Bill knew that in a close firefight the steady, consistent shooter would come out the winner every time. Bill was consistent with everyone when it came to training, even me. There was a standard you were required to achieve. You fail, you go home. It was that simple. I loved these courses. They were some of the best combat training you could get. I had done well in the past and I was anxious to see how I would do now.

Shouldering my rifle, I looked down the sights and dropped the first target. Trotting to the next mark behind some plywood, I again zeroed in on the target and heard a familiar ping. Two for two. My internal clock counted the seconds. My body went into autopilot while I controlled my heart rate. Sweat ran into my eyes, and all too soon, my lungs heaved and gasped for breath in the high altitude. Ending a few minutes later, I holstered my pistol and waited for Bill to grade me.

“Middle of the pack,” Bill said. Even if I did well, Bill didn’t hand out compliments.

Steve was the last shooter and got most of Bill’s attention. He seemed rattled at the finish line and after Bill counted up the hits, he had the lowest number. Dejected, Steve told Bill he needed to rezero. In one motion, Bill took Steve’s weapon and fired two rounds
into the steel target two hundred meters away, knocking it down. He walked over to the weapons table and grabbed a shotgun. “At least with this, Steve, you won’t have to aim,” he said, with that familiar smirk. Steve took it in stride, but I knew I’d see him later practicing on the range when no one else was around.

Our company commander, Jared, had arrived at KAF and had spent the last day or so getting briefed up on a massive operation. He was in charge of several Special Forces teams, including mine, and wanted to read me in on the details. I arranged to get him a helicopter over to the firebase for a short visit to get us up to speed on the mission.

Before we left KAF, I’d heard rumors of a big operation. But I hadn’t wanted a piece of it. I envisioned a room full of commanders from half a dozen coalition countries sitting around a table trying to create a plan, all of them convinced they were smartest. But based on our running into the large, defiant group of fighters on the convoy to the base, plus the rocket attacks, plus everything else I’d been hearing, they sure needed to do something—and soon.

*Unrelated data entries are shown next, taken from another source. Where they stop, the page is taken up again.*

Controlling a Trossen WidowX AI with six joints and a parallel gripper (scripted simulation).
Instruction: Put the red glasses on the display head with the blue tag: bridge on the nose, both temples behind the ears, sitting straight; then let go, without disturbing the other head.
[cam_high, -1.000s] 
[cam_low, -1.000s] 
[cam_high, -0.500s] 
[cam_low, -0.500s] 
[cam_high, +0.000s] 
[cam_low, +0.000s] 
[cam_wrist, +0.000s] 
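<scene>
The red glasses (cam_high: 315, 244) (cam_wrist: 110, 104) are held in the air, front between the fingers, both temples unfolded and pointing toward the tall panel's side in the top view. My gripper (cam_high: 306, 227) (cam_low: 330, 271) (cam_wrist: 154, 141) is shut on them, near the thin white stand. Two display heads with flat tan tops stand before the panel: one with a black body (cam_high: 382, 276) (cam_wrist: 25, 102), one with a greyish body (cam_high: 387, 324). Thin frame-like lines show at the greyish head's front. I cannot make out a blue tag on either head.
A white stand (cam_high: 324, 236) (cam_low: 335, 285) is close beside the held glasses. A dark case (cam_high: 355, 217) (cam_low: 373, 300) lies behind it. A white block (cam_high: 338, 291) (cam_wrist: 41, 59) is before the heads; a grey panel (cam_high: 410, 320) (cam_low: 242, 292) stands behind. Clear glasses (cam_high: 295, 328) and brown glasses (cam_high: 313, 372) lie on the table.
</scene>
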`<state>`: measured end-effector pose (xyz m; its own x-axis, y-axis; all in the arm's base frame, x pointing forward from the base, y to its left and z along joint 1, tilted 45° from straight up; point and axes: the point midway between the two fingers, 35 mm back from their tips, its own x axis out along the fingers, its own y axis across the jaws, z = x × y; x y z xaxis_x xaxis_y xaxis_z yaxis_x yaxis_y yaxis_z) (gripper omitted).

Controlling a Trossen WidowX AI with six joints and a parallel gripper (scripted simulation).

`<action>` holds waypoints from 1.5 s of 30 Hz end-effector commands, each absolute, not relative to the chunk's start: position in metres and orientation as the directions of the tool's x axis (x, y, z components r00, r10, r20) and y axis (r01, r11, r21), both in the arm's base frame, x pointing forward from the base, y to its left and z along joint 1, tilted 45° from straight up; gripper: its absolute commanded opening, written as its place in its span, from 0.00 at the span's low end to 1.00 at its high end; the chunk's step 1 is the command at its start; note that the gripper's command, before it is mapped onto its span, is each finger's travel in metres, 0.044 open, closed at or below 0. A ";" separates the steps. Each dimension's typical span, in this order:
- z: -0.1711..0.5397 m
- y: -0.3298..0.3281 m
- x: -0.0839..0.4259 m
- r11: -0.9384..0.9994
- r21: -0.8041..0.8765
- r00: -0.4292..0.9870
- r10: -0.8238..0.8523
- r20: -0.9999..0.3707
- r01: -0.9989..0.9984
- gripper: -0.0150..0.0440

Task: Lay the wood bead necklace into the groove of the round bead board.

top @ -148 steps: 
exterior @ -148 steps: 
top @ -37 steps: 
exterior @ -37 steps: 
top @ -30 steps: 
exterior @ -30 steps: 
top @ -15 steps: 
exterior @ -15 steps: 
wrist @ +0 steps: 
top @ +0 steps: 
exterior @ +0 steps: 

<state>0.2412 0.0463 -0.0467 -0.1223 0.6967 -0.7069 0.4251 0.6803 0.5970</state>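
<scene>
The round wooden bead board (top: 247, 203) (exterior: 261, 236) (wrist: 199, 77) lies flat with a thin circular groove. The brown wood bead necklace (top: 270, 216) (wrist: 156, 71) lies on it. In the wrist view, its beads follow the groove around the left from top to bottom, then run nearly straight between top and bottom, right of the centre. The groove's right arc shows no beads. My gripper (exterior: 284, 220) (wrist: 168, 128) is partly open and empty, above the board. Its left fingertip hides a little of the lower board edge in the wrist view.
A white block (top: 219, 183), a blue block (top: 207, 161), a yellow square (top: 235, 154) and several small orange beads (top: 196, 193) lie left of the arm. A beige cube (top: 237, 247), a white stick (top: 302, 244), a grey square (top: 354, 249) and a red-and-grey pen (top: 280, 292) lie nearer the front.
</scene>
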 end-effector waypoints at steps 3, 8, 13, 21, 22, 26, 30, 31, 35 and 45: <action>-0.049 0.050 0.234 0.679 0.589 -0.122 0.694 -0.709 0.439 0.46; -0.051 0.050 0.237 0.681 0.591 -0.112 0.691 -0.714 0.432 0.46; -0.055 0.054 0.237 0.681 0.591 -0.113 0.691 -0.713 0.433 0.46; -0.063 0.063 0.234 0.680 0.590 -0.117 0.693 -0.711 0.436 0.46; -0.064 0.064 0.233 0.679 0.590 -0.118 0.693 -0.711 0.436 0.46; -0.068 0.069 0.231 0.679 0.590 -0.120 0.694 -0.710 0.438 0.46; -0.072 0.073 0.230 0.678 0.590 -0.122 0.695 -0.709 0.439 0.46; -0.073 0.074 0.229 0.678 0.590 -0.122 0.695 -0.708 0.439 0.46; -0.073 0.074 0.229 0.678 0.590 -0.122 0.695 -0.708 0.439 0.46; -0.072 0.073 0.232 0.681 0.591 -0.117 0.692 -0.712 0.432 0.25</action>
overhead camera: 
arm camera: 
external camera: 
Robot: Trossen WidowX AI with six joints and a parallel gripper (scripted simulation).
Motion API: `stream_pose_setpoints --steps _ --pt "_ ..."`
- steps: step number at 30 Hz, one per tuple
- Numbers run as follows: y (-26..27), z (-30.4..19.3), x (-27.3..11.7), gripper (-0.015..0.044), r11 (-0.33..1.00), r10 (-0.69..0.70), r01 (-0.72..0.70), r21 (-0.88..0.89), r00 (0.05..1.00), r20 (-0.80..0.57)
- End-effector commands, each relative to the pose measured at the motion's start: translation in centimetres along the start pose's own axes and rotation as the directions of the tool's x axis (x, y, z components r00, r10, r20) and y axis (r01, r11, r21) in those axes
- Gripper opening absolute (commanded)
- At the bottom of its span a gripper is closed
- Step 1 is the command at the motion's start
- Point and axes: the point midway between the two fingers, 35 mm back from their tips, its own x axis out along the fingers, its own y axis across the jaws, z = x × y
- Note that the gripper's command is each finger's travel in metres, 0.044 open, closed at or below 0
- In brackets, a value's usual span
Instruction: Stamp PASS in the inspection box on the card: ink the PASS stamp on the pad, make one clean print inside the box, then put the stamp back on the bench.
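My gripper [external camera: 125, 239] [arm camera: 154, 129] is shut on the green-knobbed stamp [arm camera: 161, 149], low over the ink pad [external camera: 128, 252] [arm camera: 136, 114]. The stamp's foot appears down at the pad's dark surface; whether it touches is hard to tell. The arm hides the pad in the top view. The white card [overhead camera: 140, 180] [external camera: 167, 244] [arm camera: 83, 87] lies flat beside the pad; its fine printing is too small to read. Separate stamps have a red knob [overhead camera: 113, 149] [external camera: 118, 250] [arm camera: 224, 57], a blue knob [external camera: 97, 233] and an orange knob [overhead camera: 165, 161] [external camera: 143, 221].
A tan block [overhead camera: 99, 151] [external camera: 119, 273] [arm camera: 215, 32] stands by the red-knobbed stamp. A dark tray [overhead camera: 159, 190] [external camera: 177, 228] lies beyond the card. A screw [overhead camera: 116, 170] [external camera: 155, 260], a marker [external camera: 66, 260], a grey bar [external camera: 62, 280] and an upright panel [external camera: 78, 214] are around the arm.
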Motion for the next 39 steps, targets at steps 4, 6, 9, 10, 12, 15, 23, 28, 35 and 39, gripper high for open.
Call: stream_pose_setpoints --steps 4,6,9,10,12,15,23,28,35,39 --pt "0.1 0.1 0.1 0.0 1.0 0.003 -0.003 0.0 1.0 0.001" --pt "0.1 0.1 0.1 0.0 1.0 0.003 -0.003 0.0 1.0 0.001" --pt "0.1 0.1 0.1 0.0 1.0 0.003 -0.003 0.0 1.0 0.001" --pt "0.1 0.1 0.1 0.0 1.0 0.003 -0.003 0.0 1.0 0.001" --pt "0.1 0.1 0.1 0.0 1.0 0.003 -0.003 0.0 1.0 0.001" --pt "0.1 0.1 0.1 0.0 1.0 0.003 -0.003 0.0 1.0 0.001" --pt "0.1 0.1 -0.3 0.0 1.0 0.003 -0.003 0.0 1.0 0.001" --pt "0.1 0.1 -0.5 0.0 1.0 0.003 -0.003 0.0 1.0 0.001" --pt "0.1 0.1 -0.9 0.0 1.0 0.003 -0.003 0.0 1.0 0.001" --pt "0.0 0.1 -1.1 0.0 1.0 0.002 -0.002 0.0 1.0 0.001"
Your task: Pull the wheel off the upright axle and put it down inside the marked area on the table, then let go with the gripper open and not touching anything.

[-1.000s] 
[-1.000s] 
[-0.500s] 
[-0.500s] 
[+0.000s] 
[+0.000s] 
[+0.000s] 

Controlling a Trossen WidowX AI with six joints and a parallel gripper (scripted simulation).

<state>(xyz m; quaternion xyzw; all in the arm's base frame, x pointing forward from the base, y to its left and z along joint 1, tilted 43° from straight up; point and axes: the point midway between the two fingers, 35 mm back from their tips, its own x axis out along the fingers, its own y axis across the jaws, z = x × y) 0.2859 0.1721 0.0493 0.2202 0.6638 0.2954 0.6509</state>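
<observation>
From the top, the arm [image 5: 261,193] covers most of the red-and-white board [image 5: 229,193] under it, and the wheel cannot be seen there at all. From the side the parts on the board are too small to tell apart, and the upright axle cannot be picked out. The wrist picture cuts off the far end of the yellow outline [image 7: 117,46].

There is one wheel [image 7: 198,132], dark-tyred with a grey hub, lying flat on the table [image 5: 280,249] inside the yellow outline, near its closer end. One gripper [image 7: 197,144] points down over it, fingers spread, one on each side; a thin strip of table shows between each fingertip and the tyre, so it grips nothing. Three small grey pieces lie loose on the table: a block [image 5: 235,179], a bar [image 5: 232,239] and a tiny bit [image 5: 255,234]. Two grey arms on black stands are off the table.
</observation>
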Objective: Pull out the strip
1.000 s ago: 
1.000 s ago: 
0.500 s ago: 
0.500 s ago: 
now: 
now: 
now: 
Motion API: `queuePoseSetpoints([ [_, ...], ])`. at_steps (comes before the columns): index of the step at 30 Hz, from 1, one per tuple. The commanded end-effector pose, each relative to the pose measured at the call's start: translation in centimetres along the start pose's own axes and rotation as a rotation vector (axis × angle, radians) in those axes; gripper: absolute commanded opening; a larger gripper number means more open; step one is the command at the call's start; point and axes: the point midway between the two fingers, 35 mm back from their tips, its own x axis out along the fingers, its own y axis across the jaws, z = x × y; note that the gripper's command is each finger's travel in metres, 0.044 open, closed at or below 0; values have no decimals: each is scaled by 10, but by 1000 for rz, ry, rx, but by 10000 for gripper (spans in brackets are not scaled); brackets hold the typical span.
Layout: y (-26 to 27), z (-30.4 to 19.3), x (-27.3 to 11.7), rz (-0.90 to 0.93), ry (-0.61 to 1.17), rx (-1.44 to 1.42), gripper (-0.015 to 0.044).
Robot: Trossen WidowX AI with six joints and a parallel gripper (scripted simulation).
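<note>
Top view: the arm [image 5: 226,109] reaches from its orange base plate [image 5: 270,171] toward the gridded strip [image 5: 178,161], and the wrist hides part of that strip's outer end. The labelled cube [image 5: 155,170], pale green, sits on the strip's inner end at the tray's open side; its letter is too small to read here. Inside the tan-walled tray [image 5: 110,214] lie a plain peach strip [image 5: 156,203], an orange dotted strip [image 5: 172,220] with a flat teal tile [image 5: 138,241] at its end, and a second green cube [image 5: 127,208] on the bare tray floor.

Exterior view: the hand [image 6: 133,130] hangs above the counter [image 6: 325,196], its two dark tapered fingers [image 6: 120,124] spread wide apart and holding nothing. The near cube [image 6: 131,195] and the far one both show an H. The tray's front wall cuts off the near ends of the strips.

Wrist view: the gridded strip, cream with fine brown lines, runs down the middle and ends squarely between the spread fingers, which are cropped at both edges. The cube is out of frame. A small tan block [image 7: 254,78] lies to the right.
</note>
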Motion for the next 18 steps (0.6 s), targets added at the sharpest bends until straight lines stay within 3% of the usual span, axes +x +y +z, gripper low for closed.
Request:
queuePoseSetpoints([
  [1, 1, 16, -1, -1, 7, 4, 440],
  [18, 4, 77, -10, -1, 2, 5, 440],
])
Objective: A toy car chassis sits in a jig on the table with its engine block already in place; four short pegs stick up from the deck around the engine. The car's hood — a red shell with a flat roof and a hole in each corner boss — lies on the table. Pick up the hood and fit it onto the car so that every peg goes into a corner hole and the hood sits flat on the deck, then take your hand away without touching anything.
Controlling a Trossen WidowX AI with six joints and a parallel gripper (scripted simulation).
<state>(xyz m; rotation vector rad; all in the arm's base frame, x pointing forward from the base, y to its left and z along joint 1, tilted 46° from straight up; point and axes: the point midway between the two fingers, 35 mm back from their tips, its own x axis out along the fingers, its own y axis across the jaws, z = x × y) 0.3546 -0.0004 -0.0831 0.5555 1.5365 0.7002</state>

Ever since Operation Anaconda, Special Forces teams had rarely taken part in large-scale operations, especially those involving conventional units. During Anaconda, in March 2002, troops from the 101st Airborne Division and 10th Mountain Division planned to block enemy escape routes, but the whole mission crumbled when some Special Forces and the fledgling Afghan militia made contact with hardened Al Qaeda fighters in Gardez in the bitterly cold Shahi Khot Valley. The end result was that there were critical mistakes made by all parties and some Al Qaeda and Taliban leaders escaped. The 10th Mountain and 101st Airborne didn’t communicate with the Special Forces teams much after that. For our part, we had received so much blame for that operation that it was not worth the effort to participate in others.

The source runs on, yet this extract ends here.